WHAT IS NEEDED: Scan the lines below; pull out those with "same".
---------- GIVEN RECORDS
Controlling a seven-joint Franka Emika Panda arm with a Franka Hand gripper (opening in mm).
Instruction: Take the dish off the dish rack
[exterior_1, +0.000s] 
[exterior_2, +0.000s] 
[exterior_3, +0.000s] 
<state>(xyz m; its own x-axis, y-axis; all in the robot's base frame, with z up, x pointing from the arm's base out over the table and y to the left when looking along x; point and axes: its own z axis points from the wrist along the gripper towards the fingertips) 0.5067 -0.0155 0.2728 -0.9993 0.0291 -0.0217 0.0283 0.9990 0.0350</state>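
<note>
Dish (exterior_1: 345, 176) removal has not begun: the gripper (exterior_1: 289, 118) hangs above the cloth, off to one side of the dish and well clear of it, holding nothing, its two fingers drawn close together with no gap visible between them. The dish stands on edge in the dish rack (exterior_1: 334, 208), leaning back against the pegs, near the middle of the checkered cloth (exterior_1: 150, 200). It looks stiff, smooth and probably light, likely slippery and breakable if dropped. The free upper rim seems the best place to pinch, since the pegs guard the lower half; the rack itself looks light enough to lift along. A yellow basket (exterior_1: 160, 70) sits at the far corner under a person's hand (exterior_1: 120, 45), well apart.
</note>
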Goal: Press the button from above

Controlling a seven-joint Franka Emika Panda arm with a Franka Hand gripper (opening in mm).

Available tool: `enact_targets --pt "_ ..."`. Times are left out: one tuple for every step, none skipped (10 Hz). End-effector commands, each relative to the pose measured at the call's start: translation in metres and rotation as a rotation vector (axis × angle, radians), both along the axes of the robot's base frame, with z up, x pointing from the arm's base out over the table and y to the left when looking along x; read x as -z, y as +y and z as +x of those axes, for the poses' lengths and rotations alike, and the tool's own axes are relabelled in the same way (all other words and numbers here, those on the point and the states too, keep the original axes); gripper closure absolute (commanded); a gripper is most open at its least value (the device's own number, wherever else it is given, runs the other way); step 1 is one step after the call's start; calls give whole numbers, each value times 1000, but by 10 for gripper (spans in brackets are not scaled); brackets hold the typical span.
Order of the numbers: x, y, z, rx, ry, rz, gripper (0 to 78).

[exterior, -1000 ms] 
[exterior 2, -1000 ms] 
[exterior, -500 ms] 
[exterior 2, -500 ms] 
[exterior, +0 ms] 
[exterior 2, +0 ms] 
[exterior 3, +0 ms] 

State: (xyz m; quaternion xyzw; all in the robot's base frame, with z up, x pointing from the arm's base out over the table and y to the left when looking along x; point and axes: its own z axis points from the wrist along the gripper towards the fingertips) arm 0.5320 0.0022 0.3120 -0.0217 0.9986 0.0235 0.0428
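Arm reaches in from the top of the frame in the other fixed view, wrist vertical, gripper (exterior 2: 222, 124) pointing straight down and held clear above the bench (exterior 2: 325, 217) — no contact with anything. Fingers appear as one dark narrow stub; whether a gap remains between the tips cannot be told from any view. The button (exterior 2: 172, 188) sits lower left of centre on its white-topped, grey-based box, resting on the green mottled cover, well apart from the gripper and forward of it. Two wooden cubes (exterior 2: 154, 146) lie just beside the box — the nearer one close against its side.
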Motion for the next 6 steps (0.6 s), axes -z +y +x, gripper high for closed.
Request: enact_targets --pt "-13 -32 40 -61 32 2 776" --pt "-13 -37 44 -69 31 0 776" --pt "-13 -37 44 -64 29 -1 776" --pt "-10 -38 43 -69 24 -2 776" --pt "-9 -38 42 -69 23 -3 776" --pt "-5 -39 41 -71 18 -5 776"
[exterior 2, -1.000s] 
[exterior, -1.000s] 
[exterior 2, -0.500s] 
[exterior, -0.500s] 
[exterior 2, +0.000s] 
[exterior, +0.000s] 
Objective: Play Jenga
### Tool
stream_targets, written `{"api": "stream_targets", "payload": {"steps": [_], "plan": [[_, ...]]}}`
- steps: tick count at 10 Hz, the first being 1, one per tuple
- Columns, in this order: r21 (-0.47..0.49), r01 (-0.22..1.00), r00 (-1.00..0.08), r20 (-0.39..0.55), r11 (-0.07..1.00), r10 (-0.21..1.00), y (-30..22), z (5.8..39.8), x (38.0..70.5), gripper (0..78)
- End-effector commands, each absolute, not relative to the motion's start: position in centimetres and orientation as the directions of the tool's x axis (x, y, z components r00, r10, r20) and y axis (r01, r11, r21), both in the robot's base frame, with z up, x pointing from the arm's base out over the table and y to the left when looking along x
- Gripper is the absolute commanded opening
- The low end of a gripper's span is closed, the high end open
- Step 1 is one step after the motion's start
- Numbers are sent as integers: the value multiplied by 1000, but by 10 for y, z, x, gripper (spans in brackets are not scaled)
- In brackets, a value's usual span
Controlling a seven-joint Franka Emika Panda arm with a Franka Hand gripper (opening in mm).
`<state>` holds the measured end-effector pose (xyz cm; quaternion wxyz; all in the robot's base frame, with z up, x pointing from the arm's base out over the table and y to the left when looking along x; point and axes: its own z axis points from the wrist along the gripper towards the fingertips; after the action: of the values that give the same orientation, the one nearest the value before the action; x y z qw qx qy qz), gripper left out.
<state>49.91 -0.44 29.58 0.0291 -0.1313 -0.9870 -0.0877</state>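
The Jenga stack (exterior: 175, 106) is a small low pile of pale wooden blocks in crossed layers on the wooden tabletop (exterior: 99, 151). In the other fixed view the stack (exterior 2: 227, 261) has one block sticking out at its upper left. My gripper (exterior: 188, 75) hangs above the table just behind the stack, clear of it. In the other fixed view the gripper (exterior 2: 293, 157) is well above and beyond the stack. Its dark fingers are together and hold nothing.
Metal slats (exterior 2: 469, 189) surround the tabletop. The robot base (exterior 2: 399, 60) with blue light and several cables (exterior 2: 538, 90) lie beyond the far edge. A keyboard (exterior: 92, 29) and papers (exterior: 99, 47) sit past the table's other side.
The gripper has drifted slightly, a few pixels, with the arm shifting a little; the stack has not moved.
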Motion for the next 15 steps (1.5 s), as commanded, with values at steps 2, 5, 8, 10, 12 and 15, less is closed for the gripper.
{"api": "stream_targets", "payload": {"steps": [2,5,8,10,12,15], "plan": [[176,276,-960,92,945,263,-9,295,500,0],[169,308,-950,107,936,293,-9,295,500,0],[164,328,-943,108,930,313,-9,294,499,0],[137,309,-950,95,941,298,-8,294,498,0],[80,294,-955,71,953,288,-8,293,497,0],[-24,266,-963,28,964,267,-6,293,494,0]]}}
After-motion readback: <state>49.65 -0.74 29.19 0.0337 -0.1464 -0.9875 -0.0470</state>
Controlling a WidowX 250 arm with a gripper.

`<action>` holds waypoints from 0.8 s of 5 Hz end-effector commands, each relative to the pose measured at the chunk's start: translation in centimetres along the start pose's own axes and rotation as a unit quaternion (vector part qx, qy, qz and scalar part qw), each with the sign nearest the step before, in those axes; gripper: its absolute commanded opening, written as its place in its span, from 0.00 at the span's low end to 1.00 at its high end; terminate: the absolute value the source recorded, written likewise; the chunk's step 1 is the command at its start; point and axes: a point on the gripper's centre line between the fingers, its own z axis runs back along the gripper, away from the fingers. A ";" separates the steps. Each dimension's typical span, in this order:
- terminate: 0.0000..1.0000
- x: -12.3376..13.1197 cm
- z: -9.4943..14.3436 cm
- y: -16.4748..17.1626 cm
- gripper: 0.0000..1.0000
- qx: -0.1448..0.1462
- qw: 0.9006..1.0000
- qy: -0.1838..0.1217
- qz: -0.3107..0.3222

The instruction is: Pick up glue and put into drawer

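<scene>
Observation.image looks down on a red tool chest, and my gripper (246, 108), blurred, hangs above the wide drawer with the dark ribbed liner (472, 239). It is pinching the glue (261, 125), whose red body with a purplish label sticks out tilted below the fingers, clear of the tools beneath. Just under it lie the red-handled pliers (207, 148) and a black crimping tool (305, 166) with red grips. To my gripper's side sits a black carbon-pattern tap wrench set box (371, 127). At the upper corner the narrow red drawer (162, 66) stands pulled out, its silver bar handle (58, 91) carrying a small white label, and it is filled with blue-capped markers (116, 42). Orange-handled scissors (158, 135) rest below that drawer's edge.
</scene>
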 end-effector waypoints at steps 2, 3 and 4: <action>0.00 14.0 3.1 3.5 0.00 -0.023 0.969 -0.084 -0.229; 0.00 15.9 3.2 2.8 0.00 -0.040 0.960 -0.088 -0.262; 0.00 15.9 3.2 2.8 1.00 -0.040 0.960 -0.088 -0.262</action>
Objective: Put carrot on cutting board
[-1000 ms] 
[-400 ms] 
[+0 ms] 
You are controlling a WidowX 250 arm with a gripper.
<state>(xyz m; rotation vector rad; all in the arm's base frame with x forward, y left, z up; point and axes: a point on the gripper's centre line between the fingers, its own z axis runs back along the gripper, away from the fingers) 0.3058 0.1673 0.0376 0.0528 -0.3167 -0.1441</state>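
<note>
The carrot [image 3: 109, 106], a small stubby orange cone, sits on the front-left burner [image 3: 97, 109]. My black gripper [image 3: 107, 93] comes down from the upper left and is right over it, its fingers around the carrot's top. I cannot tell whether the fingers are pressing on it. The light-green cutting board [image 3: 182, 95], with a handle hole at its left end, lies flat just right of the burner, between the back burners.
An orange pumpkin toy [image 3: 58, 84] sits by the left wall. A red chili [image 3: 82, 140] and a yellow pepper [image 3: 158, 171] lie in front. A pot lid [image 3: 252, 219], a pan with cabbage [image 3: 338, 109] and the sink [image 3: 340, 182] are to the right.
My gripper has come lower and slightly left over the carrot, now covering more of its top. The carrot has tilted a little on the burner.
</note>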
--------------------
REPLY TO THE EXERCISE:
Available tool: `enact_targets --pt "_ ..."`. Times are left out: one tuple for every step, none skipped (10 Hz). End-effector commands, each relative to the pose measured at the call's start: translation in metres and rotation as a rotation vector (axis × angle, radians), both along the axes of the robot's base frame, with z up, x pointing from the arm's base out over the table and y to the left when looking along x; read x as -z, y as +y and z as +x of those axes, for the poses' lengths and rotations alike, and the tool's own axes are relabelled in the same way (all other words and numbers here, those on the point and the states too, keep the original axes); gripper closure absolute (commanded); a gripper is most open at its least value (the device's own number, wherever else it is given, runs the other way); step 1 is one step after the call's start; calls give whole numbers, each value times 1000, but by 10 for gripper (spans in brackets are not scaled); brackets hold the typical span.
`<state>` holds the measured end-effector pose (xyz cm; quaternion wxyz; all in the robot's base frame, with z up, x pointing from the arm's base out over the table and y to the left when looking along x; point and axes: its own z axis points from the wrist along the gripper towards the fingertips; after the action: of the values that give the same orientation, the one nearest the value before the action; x y z qw qx qy qz), gripper left out.

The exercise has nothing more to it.